MacArthur are sold to us as a form of progressive rock or psychedelic rock, but for the most part they resemble a third-rate version of Kansas, Boston, or Foghat. A charitable listener might find consonances between album opener ‘Light Up’ and the early work of Focus (it comes within an ace of turning into ‘Sylvia’), and ‘The Black Forest’ is a Flamenco-tinged instrumental that vaguely suggests sword-and-sorcery themes drawn from the well of Led Zeppelin IV. On ‘Prelude No 1 in C Major’, the guitarist indulges his skill for baroque classical guitar, and ‘The Shock Of The New’ is a showcase for ELP-styled pyrotechnics with speedy acoustic piano licks followed by Euro-prog moog solo excess. But MacArthur’s real passion is for playing power ballads, with unexceptional time signatures and unemotive vocals from the lead singer, and this material is what characterises most of the album. It’s quite some way from being “underground” as I would understand it; it seems more plausible that MacArthur had their sights set on finding their way into the AOR charts and FM radio play. Unfortunate timing for them, given that MTV was just about to dawn, resulting in significant changes to the market and audience they were seeking for their music.

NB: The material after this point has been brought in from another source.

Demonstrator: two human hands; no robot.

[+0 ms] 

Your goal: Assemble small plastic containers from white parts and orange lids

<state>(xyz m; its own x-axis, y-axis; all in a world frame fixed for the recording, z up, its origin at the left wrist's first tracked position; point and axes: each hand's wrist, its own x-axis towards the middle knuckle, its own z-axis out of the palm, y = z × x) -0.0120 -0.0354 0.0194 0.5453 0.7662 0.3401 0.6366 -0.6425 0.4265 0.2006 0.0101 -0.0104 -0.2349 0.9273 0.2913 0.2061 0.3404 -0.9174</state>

The story of it is that MacArthur recorded the album at home in 1979, on a four-track machine. There are other, less credible, stories that say it was recorded in 1973 and released in 1974, but this is probably just wishful thinking. The creative nexus is songwriter Ben MacArthur and instrumentalist-arranger Bill Heffelfinger, who met in Saginaw in Michigan. Heffelfinger seems to be the main creative powerhouse; he arranged the songs and produced the album, the guitar and keyboard solos are all his, and so are what the press notes describe as “mini-moog analog synth attacks”.

The resulting album was a private-press release, comprising 200 copies (or 500; again, there are conflicting stories about this detail). It appeared in a very plain sleeve; the label is at pains to tell us the lengths they have gone to restore the “embossed letters” which appear on the LP version of this release, sparing no expense to represent the band’s original intention. Before this official release, there was a bootleg version circulating with a rather attractive collage cover, retitled The Black Forest, a release which may well have been the source of the wrong dates and other misinformation. Even that bootleg is rare, which persuades me that there are some vinyl collectors who will chase after anything provided it’s obscure enough, regardless of the quality of the music. Guerrsen and Out-Sider have been “reissuing rare and obscure psychedelic, progressive, folk and garage albums from the 60s to early 80s” now since 2010, arguably picking up the torch from other dubious labels who do likewise, such as Akarma, Radioactive Records, and Phoenix.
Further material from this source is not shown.